A while back another colleague left from my PM job. They got a better offer to become program manager in pharma. Since there wasn't a career trajectory in the old job, which I knew when I took it, they jumped on it. I started a smaller conversation with a few of the bosses since I wanted to let them know what I said in my job interview still held true. "I don't see myself working in this job with the same title after 4-5 years since I'm likely to have grown with the job and made something else out of the job. If you want to keep me in the organisation then, there would have to be a career ladder option".

Of course things happen, the lives of bosses are busy ones and they didn't really pay too much attention to the hungry ambitious youngsters working for them. It's also true that no one cares about your career but you, so you got to be proactive about it. No use getting stagnant in a job and getting bitter - there is too much going on around for that.

I kept doing what I do best, work hard and not say no to opportunities that arose. I accepted a lot of responsibility and the new things took me away from the job description. However, I had fun, felt like a valued member of the team, got my ego stroked with some publications and mentionings by important people in meetings and presentations. Acknowledgement is always good and nice. However, that little sliver of doubt grew bigger for every new thing that got added to the plate. Where was I going with this?
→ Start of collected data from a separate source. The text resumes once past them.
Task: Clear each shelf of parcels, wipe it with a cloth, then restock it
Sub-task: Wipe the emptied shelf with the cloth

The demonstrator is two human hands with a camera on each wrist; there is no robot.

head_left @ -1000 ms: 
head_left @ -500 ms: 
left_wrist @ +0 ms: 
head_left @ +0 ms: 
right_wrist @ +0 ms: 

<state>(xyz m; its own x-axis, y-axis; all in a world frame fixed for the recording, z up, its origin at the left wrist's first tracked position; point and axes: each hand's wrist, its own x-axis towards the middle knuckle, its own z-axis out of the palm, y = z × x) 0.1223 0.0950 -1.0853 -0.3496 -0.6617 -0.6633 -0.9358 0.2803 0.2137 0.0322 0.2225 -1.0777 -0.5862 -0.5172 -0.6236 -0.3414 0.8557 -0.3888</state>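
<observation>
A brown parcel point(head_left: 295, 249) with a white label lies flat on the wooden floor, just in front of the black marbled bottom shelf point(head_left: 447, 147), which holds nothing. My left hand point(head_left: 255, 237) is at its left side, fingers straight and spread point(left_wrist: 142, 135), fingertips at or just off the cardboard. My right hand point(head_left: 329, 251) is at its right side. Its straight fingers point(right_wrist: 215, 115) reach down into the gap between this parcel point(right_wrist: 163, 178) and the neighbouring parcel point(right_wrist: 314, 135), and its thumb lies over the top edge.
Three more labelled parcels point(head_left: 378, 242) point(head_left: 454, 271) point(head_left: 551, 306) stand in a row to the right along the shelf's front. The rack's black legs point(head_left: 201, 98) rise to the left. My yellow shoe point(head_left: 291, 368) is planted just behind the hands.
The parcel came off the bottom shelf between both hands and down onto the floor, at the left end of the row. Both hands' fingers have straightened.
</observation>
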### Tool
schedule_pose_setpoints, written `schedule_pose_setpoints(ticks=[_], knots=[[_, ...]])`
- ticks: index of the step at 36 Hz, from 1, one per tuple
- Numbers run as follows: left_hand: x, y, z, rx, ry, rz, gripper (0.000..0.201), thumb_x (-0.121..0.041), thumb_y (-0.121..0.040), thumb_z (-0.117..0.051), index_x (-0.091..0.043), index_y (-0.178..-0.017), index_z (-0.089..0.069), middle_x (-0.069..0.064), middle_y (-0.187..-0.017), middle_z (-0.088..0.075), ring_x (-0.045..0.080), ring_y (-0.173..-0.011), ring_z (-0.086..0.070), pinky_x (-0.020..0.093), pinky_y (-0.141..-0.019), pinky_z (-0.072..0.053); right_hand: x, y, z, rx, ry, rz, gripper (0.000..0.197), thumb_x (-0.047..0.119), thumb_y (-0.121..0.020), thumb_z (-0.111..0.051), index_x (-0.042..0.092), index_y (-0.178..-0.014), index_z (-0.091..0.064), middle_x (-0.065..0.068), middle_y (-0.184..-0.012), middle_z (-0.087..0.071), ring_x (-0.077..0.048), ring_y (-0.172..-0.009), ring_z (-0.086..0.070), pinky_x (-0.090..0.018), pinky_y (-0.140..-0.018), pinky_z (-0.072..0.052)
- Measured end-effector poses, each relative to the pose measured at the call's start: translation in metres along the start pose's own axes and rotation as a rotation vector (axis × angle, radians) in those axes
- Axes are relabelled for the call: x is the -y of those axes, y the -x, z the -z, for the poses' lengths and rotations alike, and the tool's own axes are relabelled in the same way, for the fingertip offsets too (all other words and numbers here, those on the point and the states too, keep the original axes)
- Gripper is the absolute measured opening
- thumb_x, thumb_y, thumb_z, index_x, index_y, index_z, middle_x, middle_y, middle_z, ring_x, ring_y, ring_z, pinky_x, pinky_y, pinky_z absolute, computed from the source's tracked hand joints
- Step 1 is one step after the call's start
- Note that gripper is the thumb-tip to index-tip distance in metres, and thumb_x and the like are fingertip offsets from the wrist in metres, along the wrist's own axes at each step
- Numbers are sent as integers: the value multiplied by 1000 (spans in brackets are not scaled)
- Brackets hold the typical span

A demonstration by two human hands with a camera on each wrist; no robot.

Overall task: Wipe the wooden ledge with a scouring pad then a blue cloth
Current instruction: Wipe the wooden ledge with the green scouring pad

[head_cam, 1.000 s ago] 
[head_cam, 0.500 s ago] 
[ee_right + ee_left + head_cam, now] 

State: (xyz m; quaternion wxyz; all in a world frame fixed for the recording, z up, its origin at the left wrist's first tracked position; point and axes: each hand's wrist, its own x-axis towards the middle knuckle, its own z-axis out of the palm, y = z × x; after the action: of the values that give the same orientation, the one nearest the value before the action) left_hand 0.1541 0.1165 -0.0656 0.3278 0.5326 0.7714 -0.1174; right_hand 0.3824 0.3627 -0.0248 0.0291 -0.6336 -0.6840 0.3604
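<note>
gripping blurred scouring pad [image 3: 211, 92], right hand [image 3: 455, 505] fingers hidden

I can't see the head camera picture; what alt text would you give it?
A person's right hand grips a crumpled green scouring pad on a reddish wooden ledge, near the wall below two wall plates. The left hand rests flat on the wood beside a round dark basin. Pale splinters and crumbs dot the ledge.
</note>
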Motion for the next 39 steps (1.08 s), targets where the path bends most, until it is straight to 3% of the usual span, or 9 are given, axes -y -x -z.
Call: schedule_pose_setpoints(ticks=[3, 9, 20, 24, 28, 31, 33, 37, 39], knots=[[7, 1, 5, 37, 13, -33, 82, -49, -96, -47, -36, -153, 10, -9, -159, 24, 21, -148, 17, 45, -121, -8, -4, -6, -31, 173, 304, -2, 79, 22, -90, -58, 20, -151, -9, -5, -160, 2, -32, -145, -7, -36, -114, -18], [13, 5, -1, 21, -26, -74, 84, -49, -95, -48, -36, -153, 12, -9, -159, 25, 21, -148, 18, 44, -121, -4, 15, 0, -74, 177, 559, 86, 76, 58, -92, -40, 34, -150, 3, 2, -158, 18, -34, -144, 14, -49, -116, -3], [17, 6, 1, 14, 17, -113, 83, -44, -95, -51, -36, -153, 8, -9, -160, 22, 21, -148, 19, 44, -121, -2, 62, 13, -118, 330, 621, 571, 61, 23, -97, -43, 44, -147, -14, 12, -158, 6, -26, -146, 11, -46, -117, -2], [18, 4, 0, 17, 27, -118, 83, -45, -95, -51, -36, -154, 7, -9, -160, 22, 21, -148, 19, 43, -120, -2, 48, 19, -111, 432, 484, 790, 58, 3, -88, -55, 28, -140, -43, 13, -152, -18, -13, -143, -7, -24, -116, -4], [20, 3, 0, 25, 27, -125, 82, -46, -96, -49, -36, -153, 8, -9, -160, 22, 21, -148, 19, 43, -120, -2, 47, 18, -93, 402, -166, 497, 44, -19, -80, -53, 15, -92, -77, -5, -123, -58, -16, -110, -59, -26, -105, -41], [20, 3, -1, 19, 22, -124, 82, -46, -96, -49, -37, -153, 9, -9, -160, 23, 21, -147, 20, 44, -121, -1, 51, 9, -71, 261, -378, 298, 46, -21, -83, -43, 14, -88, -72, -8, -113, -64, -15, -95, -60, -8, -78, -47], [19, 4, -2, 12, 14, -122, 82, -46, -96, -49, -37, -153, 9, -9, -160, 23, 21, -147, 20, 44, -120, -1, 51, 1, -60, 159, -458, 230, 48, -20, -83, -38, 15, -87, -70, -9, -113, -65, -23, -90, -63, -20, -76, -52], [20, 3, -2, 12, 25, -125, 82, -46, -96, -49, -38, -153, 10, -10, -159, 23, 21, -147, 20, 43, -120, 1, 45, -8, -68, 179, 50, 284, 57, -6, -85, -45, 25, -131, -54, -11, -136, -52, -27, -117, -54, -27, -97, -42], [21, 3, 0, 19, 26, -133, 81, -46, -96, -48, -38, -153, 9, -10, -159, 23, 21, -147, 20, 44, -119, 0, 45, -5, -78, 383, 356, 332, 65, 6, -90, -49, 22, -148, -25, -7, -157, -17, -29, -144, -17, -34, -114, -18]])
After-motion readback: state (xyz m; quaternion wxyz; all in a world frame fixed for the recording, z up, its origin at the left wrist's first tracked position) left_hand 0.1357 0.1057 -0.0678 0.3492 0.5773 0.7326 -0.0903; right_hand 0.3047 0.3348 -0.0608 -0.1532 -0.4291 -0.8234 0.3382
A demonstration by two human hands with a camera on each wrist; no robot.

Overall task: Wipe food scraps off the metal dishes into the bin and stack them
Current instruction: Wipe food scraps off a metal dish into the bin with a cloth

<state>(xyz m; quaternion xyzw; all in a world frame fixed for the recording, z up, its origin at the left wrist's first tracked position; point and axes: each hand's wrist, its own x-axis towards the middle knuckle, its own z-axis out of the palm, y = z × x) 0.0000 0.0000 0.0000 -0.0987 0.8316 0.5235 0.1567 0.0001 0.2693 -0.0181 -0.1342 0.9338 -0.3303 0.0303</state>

And what, if anything, was going to change in the future? Was this the idea for the rest of my time in this job? Getting new obligations, responsibilities but not ever a title change, nor salary increase? I mean, I'm not saying I think you should get a promotion every year, but when the job is so very changed from when you started, somethings got to give eventually. Or you end up there after a decade with the same title and salary but doing something that is so far off the origianl job that when you leave, the company hires two people to keep all those things done (true story for a colleague of mine).

It's a fine balance between feeling happy that you're "important and good at what you do" and feeling used for "being there and working above your paygrade yet not getting compensated for it". And one day, the scale tips the other way and you start feeling just a little less content and a little more ambitious.

Needless to say, if you've managed to read this far, the scale is tipping. I'm more unsure now than I was before since complacency is tempting me with "you know this job, you can scale back and do it without trouble. don't ask for more or change. Enjoy this and be content". Ambition, or rather my "fairness indicator",  is putting up the fight since "if you look at what you do, where your responsibilities lie, you are already working on another level and you should be compensated for it".

I guess the question is if the balance will tip back and forth and then settle on one side?

2 comments:

Anonymous said...

Nice post. I find myself in a similar situation and wondering what to do....from my experience being good at your job is not enough - there are politics and games to play as well...and as you say, you have to look out for yourself.

chall said...

yes. And its a little tiresome at times. I'm glad I at least like my job, or maybe that makes it more difficult? I hope things work out for you as well!